The parameters \(h_{k}, H_{k}, k=0,1\ (h_{1},H_{1}\neq \pm i), \alpha >0, \beta \) and γ are complex, and ρ is a spectral parameter. The complex-valued functions \(q_{k}(x)\) belong to the space \(W_{2}^{k}(0,\pi )\).

Some special cases of problem (1.1)–(1.4) arise after an application of the method of the separation of variables to the varied assortment of physical problems. For example, some of the problems with boundary conditions depending on the spectral parameter occur in the theory of small vibrations of a damped string and freezing of the liquid [19, 26]. These problems also appear in the connection with an acoustic wave propagation in a rectangular duct with a uniform mean flow profile and walls with finite acoustic impedance [13]. Moreover, boundary value problems with discontinuity conditions arise in heat and mass transfer problems [16], in vibrating string problems when the string is loaded additionally with point masses [26], and in diffraction problems [27].

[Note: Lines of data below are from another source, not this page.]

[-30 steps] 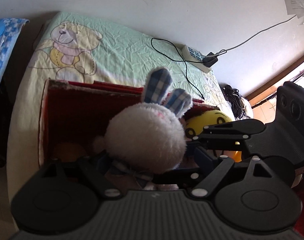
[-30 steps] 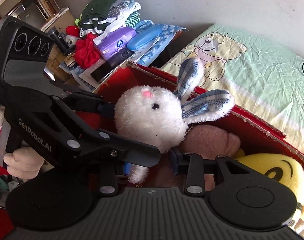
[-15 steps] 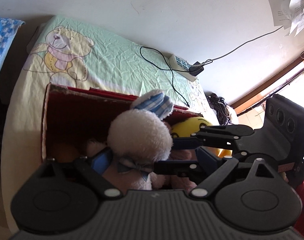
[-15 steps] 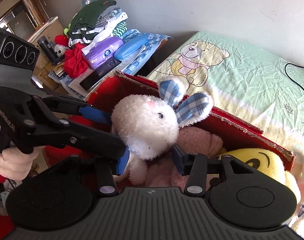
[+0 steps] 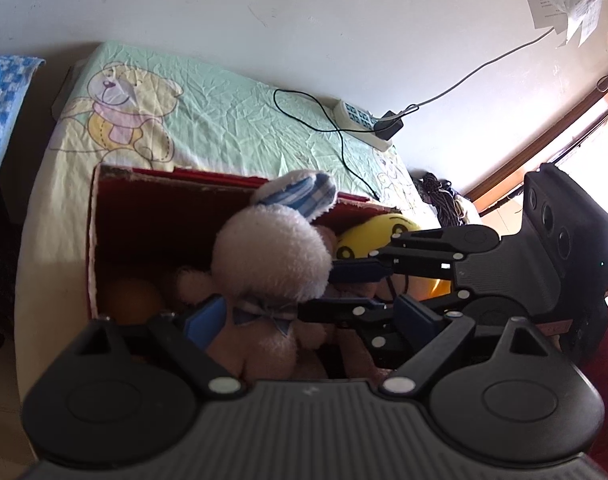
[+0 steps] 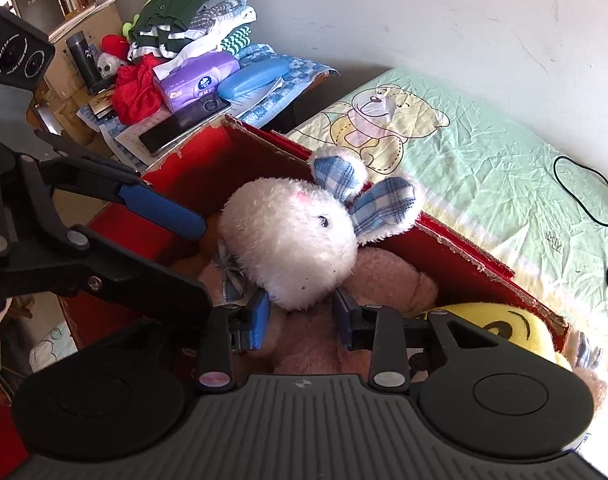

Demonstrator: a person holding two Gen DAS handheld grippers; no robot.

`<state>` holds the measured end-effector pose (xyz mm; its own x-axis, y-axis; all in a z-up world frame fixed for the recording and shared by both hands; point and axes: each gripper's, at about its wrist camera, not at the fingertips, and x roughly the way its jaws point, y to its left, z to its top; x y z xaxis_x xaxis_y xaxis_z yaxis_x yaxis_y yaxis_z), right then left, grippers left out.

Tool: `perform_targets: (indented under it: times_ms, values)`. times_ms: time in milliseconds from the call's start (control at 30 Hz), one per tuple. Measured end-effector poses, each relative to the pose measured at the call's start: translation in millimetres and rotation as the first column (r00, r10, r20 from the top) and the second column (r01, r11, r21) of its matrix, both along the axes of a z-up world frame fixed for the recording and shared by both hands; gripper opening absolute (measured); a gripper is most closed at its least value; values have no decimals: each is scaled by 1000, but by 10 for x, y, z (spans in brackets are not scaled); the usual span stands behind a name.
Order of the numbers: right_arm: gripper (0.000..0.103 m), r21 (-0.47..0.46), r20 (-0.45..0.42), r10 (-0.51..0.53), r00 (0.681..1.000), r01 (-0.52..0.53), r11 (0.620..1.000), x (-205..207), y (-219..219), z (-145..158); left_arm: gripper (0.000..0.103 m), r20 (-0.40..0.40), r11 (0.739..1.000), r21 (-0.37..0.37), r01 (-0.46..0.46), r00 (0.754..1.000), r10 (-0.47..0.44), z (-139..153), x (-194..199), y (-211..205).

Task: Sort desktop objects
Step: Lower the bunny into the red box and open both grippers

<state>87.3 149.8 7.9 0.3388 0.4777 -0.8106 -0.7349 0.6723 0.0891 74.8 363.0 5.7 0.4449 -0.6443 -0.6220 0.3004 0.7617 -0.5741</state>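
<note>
Plush rabbit (image 6: 292,240), white with blue checked ears, sits in the open red box (image 6: 208,160) on top of a pink soft toy (image 6: 387,280), its head above the box rim. The right gripper (image 6: 302,314) reaches in under the rabbit's head with its blue pads spread apart on either side, open and not pinching the plush. The left gripper (image 5: 304,316) is also spread wide around the rabbit's body, its blue pads clear of the fur on both sides as far as the view shows. A yellow smiley cushion (image 5: 377,236) lies at the far end of the box, just beside the rabbit. The box rests on a bed with a pale green bear-print sheet (image 5: 224,112), where a power strip (image 5: 359,122) and black cable lie near the wall.
</note>
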Motion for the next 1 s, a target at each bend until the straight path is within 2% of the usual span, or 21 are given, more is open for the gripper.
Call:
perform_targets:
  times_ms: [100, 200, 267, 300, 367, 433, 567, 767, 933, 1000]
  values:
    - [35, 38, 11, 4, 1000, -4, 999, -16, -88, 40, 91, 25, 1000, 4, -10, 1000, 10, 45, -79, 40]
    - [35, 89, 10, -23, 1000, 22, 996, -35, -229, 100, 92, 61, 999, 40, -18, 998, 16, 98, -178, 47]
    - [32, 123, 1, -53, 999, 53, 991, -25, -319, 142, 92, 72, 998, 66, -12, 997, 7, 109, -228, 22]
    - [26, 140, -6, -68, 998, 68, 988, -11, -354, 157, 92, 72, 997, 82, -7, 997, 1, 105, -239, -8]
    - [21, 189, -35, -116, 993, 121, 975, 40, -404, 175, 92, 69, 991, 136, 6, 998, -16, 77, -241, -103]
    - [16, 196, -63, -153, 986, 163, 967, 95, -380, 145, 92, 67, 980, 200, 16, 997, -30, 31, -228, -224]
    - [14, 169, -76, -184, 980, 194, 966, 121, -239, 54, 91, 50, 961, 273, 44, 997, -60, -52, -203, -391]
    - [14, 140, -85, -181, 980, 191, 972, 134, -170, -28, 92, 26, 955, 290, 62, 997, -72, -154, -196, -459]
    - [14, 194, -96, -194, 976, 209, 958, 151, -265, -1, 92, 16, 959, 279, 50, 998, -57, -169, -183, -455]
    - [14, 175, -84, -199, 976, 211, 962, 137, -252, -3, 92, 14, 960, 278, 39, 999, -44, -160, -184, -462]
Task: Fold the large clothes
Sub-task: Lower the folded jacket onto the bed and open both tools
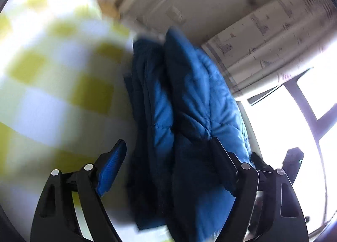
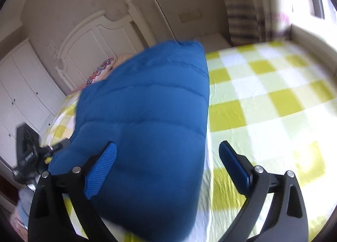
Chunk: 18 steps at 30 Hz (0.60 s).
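Observation:
A blue quilted puffer jacket [image 2: 145, 120] lies in a folded bundle on the yellow and white checked bed sheet [image 2: 263, 99]. My right gripper [image 2: 167, 149] is open, its jaws wide apart, just above the jacket's near end; the left pad [image 2: 103, 170] lies over the fabric. In the blurred left wrist view the jacket [image 1: 185, 115] fills the gap of my left gripper [image 1: 168, 143], bunched in dark folds. That gripper's jaws stand wide apart, and the fabric drapes over the right finger [image 1: 223, 157]. The left gripper also shows in the right wrist view [image 2: 31, 155], at the jacket's left edge.
A white headboard [image 2: 94, 40] and white wardrobe [image 2: 19, 94] stand behind the bed. A patterned pillow [image 2: 101, 69] lies by the headboard. A curtain [image 1: 273, 37] and bright window [image 1: 294, 115] are to one side.

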Motion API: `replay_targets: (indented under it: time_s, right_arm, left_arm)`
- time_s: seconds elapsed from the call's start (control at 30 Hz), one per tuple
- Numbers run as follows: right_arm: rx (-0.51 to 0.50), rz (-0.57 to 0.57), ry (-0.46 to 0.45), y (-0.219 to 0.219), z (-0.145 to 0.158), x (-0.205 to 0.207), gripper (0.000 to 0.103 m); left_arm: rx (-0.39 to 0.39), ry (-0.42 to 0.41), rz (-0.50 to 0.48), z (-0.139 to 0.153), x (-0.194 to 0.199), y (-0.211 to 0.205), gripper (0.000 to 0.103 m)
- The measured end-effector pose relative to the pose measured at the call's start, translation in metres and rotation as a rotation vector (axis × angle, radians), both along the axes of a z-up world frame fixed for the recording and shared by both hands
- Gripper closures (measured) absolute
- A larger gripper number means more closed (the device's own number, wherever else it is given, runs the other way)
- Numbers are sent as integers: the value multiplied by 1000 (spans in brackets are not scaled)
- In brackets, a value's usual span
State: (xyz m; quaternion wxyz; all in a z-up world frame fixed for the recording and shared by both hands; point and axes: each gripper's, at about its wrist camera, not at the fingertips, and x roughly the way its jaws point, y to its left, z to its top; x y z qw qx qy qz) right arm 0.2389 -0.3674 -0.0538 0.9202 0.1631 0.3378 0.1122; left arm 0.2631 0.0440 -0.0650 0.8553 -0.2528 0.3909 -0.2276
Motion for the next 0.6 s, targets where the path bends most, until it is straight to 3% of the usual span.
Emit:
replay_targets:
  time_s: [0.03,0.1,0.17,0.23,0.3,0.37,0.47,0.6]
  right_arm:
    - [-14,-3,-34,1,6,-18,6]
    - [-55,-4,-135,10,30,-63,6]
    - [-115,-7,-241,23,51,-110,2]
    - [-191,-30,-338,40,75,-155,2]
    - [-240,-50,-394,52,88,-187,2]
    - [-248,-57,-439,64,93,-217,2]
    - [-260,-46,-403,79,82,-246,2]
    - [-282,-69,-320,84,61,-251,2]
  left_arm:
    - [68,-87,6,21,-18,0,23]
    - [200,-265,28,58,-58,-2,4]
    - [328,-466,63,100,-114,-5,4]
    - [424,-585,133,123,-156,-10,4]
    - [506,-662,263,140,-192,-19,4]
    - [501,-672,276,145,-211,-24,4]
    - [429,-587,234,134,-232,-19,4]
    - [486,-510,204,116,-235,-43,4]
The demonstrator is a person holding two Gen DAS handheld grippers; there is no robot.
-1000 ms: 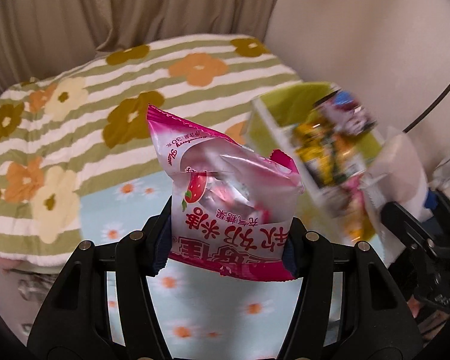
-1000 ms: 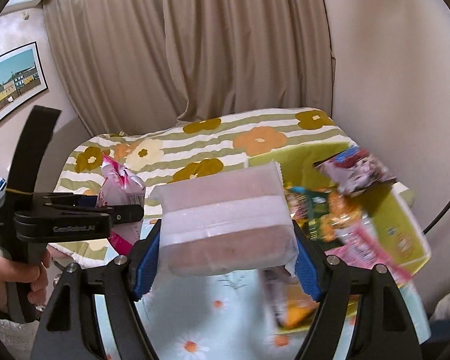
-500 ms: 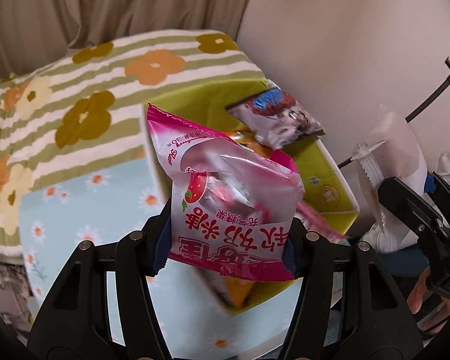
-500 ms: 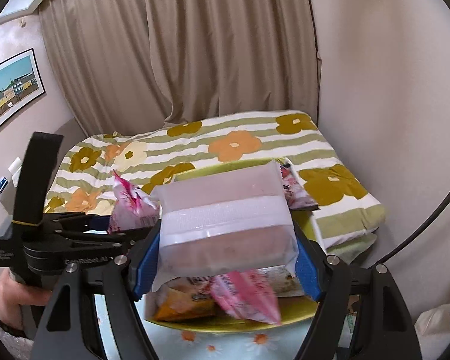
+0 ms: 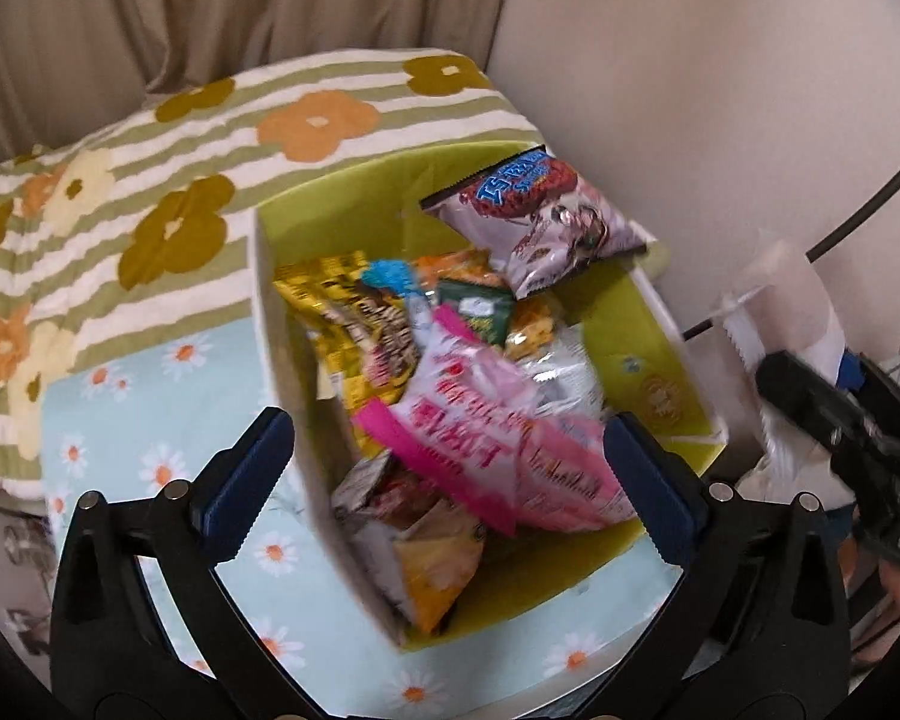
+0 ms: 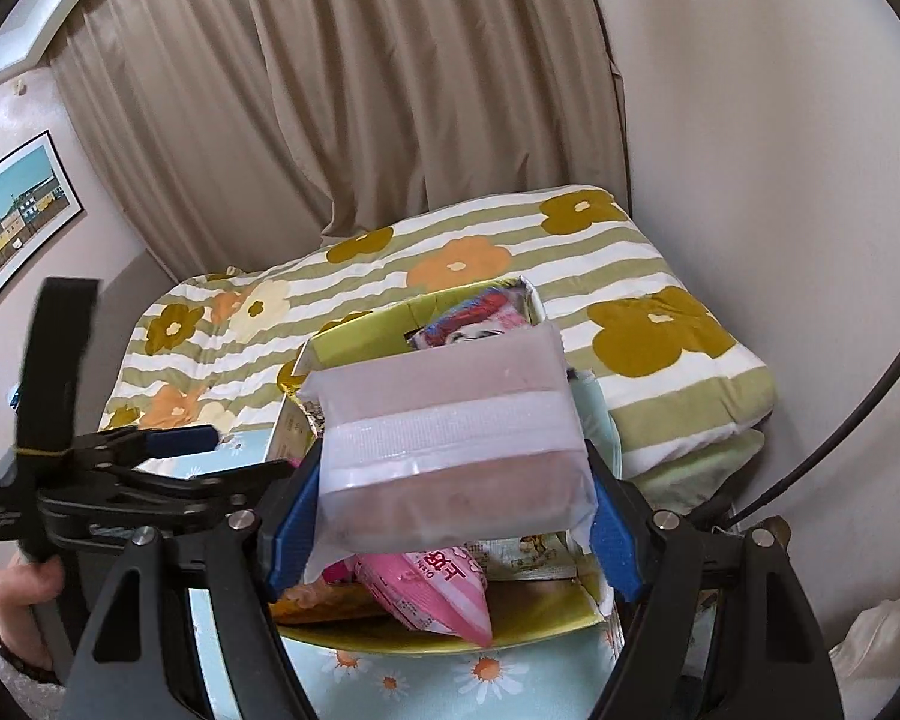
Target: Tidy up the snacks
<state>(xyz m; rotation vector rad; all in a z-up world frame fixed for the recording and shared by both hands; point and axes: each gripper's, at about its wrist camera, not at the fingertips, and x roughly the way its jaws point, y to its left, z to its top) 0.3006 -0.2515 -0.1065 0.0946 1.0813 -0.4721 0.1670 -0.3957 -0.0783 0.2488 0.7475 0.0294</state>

To recover the potential on all interval and all coefficients in boundary conditions in the usual case, it is necessary to know two spectra of the boundary value problem with different boundary conditions [36]. Indeed, if a finite number of eigenvalues are deleted, the potential is not uniquely determined by one full spectrum and one partial spectrum. Mochizuki and Trooshin [20] showed that the spectral data of parts of two spectra and a set of values of eigenfunctions at some internal point suffice to determine the potential, and they addressed the interior inverse problem of Sturm–Liouville operators on the finite interval [0,1]. Afterwards, this technique has been used by some authors to survey the inverse problem of Sturm–Liouville operators in various forms [10, 22, 25, 29, 33]. Alongside this method, in [9], Hochstadt and Lieberman found the half inverse problem method and showed that if the potential is prescribed on \([1/2,1]\), one spectrum can uniquely determine the potential on the whole interval \([0, 1]\). Hochstadt–Lieberman type theorem was also investigated by many scholars for differential operators in the next years [4, 11, 12, 30, 31]. Then Gesztesy and Simon generalized Hochstadt–Lieberman type theorem and recovered the Sturm–Liouville operator with Robin boundary conditions from parts of one spectrum and partial information on the potential [7]. They showed that if the coefficient \(h_{0}\) and the potential are provided on \([0, 1/2+\alpha /2]\) for some \(\alpha \in (0, 1)\), then parts of one spectrum can give the coefficient \(h_{1}\) and the potential on all of \([0,1]\). Insofar as we know, Mochizuki–Trooshin and Hochstadt–Lieberman type theorems for differential pencils with spectral boundary and jump conditions have not been considered before. The target of this work is to investigate two inverse problems to L by these two techniques. We would like to investigate the inverse problems for L by some information on eigenfunctions at some internal point and parts of two spectra taking Mochizuki–Trooshin type theorem as well as from partial information on the potentials and parts of a finite number of spectra by Gesztesy–Simon type theorem. This brings certain difficulties, and the results obtained are a generalization of the classical Sturm–Liouville problems.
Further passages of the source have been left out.